Scan the entries for the word "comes", and copy every line where it appears.

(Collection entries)
┌────────

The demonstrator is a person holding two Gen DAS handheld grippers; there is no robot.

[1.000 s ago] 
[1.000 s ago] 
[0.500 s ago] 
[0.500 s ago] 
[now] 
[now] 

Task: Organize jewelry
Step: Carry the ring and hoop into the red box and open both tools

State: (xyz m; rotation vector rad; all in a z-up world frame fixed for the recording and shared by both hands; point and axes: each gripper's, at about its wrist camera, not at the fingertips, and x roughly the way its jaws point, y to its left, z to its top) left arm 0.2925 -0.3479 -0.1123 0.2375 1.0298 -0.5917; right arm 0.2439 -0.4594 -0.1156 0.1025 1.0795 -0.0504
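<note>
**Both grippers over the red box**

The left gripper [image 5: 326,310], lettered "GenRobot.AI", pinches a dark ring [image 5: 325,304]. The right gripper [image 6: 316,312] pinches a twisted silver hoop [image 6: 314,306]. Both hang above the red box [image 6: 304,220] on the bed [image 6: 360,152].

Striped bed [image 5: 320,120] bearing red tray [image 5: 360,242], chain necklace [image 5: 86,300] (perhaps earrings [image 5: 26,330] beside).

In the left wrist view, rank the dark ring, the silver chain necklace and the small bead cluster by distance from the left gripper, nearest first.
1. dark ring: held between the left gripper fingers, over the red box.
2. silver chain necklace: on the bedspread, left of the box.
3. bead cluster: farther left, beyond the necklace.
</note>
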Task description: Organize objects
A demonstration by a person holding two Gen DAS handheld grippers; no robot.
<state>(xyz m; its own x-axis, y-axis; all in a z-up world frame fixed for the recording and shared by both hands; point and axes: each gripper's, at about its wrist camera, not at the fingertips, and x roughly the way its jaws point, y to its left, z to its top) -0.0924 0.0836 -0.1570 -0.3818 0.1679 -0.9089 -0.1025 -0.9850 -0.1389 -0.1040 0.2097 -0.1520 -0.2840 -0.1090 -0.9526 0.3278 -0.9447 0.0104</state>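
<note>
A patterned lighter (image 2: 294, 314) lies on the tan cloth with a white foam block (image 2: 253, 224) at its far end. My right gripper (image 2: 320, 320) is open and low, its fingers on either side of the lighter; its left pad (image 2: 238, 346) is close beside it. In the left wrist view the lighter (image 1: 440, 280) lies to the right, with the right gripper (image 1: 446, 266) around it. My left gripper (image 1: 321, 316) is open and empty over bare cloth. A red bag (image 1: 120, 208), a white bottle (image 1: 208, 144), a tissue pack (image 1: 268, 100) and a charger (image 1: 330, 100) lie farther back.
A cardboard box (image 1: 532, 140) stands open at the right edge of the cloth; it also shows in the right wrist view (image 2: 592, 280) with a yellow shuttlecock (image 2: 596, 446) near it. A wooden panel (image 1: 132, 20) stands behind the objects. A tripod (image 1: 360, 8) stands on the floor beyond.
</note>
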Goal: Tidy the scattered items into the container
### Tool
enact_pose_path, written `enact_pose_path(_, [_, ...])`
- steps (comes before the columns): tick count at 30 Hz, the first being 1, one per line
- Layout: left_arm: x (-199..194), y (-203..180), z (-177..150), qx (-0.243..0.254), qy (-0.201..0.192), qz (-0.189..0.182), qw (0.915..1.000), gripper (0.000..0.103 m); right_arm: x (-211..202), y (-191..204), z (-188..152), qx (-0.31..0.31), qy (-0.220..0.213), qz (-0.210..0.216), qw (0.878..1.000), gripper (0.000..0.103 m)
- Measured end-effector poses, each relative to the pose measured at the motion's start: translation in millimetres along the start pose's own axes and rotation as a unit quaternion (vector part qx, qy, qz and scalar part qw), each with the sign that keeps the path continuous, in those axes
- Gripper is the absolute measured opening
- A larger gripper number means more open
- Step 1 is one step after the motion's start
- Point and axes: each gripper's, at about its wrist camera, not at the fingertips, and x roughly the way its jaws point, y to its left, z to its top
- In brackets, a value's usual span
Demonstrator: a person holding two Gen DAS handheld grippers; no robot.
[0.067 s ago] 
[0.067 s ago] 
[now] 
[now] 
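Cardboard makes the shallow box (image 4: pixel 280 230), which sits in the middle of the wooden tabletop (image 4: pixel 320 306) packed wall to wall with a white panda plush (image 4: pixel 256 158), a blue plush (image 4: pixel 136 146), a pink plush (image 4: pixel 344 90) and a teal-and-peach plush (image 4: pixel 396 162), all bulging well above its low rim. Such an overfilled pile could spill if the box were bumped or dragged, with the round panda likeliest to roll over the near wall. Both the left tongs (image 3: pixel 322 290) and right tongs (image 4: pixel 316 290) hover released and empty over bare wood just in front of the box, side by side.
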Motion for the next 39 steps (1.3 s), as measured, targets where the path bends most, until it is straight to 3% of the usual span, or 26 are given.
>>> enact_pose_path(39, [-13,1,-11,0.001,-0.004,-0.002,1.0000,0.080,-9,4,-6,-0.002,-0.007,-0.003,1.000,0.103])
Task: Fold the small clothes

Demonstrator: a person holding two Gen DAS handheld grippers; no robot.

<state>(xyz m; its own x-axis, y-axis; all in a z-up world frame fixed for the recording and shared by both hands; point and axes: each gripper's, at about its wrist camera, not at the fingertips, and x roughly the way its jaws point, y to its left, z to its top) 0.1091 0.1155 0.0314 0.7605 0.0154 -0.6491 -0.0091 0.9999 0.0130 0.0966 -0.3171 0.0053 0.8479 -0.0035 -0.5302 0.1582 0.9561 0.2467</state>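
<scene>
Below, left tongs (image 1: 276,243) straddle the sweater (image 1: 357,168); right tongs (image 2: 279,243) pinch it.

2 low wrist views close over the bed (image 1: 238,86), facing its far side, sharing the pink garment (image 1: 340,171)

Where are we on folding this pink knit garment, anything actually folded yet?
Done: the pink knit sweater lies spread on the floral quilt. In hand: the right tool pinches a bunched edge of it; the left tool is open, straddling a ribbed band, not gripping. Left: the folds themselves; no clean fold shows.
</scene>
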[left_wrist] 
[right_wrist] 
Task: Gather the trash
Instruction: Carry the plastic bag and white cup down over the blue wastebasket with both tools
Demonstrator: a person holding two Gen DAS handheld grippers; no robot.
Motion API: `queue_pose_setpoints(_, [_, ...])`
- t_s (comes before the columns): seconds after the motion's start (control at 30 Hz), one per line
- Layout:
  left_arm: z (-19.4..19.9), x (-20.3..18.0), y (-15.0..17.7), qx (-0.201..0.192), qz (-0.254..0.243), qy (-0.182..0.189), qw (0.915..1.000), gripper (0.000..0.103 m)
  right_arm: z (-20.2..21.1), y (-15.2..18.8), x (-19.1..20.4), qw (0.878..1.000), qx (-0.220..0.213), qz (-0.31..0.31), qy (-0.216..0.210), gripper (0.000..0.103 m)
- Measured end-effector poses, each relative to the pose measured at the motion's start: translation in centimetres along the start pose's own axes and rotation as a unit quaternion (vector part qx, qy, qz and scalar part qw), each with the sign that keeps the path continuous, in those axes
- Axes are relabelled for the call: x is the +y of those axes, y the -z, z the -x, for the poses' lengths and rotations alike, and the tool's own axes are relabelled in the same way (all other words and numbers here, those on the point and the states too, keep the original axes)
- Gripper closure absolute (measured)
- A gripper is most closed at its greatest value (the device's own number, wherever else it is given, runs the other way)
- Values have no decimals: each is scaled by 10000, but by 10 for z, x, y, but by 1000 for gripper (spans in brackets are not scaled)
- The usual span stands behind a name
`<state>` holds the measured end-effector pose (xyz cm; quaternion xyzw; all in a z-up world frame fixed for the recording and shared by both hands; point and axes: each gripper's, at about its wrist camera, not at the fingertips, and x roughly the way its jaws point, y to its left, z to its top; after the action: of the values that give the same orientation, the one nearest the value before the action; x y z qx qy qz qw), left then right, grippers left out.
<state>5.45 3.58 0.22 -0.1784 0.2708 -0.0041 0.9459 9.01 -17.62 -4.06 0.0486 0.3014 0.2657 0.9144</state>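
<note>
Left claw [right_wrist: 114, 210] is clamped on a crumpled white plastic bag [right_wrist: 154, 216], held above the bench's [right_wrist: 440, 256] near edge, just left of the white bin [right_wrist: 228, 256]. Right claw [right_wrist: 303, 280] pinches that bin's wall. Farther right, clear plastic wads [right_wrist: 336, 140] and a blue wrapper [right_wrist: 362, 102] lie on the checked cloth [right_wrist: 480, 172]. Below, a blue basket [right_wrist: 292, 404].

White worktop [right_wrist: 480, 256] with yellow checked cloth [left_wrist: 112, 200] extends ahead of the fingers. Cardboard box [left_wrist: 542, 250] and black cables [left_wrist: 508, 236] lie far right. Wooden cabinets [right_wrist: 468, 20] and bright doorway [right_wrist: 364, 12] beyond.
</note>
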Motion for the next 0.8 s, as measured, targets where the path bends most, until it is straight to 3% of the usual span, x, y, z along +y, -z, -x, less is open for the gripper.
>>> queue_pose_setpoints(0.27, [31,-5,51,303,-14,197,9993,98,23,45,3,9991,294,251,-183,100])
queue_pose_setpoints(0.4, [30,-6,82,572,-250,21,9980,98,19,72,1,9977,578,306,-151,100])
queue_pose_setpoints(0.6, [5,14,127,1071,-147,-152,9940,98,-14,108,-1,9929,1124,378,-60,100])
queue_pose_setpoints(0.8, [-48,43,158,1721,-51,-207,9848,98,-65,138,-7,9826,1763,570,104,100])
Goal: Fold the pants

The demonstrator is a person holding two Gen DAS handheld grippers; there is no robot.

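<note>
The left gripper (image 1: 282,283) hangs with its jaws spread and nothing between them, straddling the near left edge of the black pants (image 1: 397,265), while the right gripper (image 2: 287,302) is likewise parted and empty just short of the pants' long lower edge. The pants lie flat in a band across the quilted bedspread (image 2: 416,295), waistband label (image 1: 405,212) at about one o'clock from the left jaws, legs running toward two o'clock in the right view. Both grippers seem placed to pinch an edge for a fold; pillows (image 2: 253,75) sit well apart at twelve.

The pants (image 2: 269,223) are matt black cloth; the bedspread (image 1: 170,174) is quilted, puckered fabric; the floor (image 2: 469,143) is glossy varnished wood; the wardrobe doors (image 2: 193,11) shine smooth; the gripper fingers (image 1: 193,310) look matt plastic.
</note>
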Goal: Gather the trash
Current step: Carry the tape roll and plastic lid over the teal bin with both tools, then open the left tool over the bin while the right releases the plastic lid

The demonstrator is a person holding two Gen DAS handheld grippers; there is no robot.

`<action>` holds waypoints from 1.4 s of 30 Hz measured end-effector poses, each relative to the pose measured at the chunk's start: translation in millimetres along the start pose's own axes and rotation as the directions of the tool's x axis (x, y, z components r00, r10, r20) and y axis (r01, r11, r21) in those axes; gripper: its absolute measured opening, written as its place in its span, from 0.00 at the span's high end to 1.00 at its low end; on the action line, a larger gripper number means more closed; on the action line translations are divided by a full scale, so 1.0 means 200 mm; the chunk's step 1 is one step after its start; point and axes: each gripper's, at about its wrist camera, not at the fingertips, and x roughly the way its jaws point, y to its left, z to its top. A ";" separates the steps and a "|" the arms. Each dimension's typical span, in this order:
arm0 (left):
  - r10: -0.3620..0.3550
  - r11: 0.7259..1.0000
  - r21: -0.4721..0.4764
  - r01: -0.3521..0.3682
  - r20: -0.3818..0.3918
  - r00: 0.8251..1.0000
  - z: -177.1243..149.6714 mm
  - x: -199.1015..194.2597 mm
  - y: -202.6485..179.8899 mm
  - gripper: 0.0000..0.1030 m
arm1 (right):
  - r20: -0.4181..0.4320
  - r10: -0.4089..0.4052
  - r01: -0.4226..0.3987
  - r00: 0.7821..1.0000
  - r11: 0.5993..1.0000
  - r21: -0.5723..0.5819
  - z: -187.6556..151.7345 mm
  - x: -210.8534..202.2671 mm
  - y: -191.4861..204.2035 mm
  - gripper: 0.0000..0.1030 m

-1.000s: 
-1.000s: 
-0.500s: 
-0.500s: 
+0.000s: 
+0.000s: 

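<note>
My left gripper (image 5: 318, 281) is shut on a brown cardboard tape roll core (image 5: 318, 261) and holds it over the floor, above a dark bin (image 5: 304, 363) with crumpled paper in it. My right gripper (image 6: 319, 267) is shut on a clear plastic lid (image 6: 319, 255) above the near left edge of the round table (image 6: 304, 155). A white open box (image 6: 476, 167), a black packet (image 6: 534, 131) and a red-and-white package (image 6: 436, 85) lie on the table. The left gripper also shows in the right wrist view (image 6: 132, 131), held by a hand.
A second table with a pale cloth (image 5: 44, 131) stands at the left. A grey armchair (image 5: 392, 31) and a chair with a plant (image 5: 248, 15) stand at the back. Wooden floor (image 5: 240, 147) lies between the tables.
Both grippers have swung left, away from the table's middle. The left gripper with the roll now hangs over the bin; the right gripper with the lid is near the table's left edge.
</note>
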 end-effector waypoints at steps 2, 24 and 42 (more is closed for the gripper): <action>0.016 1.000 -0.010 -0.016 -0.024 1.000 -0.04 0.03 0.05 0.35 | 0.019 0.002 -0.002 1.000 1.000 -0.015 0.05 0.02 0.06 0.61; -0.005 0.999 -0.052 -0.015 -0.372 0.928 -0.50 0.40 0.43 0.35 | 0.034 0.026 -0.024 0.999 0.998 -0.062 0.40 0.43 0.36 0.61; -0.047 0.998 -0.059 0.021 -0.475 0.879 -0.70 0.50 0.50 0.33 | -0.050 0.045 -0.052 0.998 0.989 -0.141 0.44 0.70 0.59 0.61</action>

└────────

* **RESPONSE TO THIS TASK**:
- steps (comes before the columns): tick count at 30 Hz, the first being 1, one per line
- t_s (comes before the columns): seconds after the motion's start (control at 30 Hz), one per line

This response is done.